[Collected material Boundary: Start]
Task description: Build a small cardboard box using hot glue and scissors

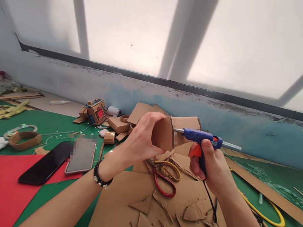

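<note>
My left hand [146, 133] is closed round a curved cardboard piece [163, 132], which is hollow and joined to a flatter cardboard part [186, 124] at its right. In my right hand [211, 160] is a blue hot glue gun [201, 137] with an orange trigger and a clear glue stick out of its back. Its metal nozzle touches or nearly touches the seam between the two cardboard parts. Below them, scissors [164, 178] with one red and one yellow handle lie on a cardboard sheet [111, 199].
Cardboard scraps [145, 225] cover the sheet. Two phones [47, 164] lie at left beside red paper [8, 184]. A small cardboard model [97, 111] and a cardboard ring [25, 140] stand farther back. A long cardboard strip [266, 190] and a yellow hoop [275, 215] are at right.
</note>
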Motion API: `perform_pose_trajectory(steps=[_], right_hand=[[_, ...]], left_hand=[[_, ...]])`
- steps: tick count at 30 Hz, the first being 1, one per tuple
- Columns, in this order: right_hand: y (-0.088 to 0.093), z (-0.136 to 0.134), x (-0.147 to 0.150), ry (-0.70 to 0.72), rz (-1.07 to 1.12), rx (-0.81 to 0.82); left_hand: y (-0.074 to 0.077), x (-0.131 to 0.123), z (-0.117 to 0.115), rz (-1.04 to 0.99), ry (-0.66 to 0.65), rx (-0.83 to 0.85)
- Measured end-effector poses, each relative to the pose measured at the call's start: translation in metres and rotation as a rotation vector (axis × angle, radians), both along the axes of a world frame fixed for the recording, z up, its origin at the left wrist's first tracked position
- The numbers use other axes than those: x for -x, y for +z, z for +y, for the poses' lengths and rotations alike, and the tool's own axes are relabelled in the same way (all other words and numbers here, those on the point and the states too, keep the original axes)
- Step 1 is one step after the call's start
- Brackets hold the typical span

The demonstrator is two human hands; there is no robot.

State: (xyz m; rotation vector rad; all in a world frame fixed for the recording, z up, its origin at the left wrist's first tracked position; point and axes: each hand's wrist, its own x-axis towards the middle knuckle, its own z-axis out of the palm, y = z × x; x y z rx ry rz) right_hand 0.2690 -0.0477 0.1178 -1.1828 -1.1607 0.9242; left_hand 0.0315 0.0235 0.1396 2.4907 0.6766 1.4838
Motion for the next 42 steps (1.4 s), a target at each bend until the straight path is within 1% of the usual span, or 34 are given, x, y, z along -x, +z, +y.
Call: perform_pose_trajectory(steps=[10, 18, 22, 29, 34, 42], right_hand=[[-0.001, -0.001, -0.002, -0.009, -0.009, 0.009], [0.007, -0.006, 0.006, -0.034, -0.027, 0.008], [0.012, -0.009, 0.011, -0.073, -0.022, 0.009], [0.011, -0.009, 0.010, -0.073, -0.012, 0.009], [0.014, -0.012, 0.014, -0.080, -0.021, 0.018], [0.014, -0.012, 0.015, -0.073, -0.030, 0.005]], left_hand=[[0.001, -0.001, -0.001, -0.007, 0.018, -0.025], [0.000, 0.000, -0.001, 0.000, 0.055, 0.008], [0.000, 0.000, -0.002, 0.011, 0.067, 0.035], [0.002, -0.001, -0.002, -0.002, 0.053, 0.094], [0.003, -0.001, -0.003, -0.007, 0.056, 0.115], [-0.001, -0.002, -0.001, -0.020, 0.094, 0.069]])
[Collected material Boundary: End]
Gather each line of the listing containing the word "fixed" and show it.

Answer for the task:
- Measured end-effector poses, each relative to the pose measured at the call's start: translation in metres and rotation as a rotation vector (axis × angle, radians), both along the axes of a world frame fixed for the recording, z up, its origin at the left wrist's first tracked position
State: (xyz m; rotation vector rad; all in a world frame fixed for the recording, z up, its origin at the left wrist's first tracked position; point and axes: each hand's wrist, its own x-axis towards the middle knuckle, its own z-axis out of the palm, y = z × x; x y z rx ry rz) right_hand 0.2690 -0.0477 0.1178 -1.1828 -1.1607 0.9242; left_hand 0.0315 0.0235 0.1396 2.4907 0.6766 1.4838

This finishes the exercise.